Aloysius’ response to the epidemic is the finest period of his life. In the
sick, the helpless, the dying, he saw the crucified Christ. The man of the iron
will who thought he could take Heaven by sheer determination surrendered at
last to divine grace.
There is a
sense, even today, that saints are saintly from the moment of their conception,
that for them holiness is natural and practicing the virtues is easy. It isn’t
true, of course. All the saints struggled with the same temptations, doubts,
and distractions that afflict all of us.

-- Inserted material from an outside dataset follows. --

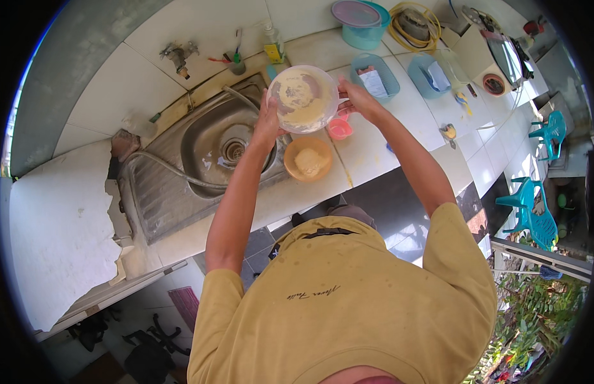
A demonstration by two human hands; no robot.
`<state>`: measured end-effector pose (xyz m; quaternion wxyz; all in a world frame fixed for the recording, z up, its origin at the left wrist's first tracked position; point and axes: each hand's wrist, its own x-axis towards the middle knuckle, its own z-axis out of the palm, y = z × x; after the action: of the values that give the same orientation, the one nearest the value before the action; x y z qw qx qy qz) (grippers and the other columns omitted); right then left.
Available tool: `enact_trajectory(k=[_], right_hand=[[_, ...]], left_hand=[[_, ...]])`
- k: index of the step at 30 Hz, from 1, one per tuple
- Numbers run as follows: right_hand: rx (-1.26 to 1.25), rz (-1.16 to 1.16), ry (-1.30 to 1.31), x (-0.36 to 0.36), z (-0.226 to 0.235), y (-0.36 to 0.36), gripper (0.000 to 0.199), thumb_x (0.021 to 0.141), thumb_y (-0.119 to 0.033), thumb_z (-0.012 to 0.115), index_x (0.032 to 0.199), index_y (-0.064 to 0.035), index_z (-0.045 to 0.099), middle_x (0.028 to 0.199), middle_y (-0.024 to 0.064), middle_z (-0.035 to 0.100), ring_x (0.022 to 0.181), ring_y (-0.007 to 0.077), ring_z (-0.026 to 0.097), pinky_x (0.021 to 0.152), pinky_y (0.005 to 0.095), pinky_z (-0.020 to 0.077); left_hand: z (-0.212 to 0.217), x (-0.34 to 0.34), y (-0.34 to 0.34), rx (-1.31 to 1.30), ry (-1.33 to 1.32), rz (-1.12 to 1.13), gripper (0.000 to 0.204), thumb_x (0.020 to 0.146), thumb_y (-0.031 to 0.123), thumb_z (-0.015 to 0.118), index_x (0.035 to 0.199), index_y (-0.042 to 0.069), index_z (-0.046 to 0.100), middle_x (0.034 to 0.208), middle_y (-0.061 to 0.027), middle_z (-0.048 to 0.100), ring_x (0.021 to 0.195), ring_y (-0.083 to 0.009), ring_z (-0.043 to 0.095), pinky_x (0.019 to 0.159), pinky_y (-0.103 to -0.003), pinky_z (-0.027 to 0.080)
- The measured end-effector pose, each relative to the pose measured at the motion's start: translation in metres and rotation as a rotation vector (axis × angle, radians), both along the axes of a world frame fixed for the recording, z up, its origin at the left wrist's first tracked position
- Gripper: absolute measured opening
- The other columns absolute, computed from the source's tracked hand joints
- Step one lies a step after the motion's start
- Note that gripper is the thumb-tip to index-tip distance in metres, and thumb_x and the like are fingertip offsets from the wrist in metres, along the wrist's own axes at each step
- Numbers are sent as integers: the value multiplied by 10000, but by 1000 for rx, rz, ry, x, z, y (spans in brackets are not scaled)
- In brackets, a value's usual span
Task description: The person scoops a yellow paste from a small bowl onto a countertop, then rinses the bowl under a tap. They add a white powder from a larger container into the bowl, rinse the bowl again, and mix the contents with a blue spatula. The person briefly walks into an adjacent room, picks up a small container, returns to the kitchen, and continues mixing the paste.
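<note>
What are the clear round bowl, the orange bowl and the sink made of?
The clear round bowl: probably glossy plastic, from glints at its rim. Orange round bowl: maybe smooth plastic, from its even colour. Grey metal sink: likely stainless steel, worn, with metallic sheen.

Pale tiled wall (226,22) with metal tap (178,59) above tiled counter (409,121). Steel sink (201,147) set in, ribbed drainboard (156,195) at left. Far left: white slab (60,217), jagged broken edge. Grey wall (73,64) upper left. Dark and pale floor tiles (399,198), sunlit patches. Right: two teal plastic chairs (541,224). Lower right: green foliage (540,320) in daylight, just past pale sill (540,259).
</note>
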<state>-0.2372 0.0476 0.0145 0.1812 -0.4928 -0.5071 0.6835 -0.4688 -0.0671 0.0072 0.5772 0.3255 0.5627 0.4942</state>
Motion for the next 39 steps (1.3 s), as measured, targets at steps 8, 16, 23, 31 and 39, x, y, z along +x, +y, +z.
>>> enact_trajectory(k=[8,16,23,31,39], right_hand=[[1447,581,-713,49,-109,8,187,835,-154,593,988,-71,662,1053,97,643,1046,289,588,715,401,531],[1237,609,-828,83,-21,-38,138,852,-207,643,867,-70,649,763,94,650,724,270,642,649,393,514],[1290,401,-425,68,100,-100,129,881,-177,604,889,-48,602,697,130,642,668,311,643,585,425,483],[1513,561,-734,-57,35,-69,110,814,-112,543,777,-46,624,683,145,651,638,335,650,580,434,508],[1494,659,-674,-69,22,-103,127,783,-104,551,754,-28,648,761,172,673,730,317,674,644,427,530]], left_hand=[[33,18,-10,133,226,129,619,1001,312,304,1547,157,56,1540,-148,244,1349,-288,370,1019,-440,424],[48,3,-27,182,259,126,640,956,150,300,1551,159,64,1570,-118,177,1367,-261,317,1023,-380,424],[53,11,-30,183,237,119,735,860,3,293,1549,115,61,1587,-129,130,1398,-267,270,1085,-354,359],[7,4,-50,381,733,115,759,791,-34,337,1516,14,117,1564,-213,157,1449,-401,121,1183,-422,142],[12,2,-83,491,787,107,772,784,-81,337,1521,50,148,1564,-201,170,1450,-412,107,1181,-437,144]])
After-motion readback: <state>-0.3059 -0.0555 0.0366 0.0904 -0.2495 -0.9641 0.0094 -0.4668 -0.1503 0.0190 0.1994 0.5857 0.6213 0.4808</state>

Think of Mother Teresa of Calcutta,
who admitted that for many years she could not feel the presence of God, and
that this loss had shaken her faith. What is important to remember in Mother
Teresa’s case is her faith was shaken, not shattered; she went on loving God
and serving the poorest of the poor. If anything, understanding that saints had
flaws but persevered in faith and charity nonetheless makes them more
approachable. That is why I would like to see a revival of devotion to St.
Aloysius Gonzaga, the bull-headed, imperfect, but ultimately lovable young
Jesuit who learned to love God well and also to love suffering humanity.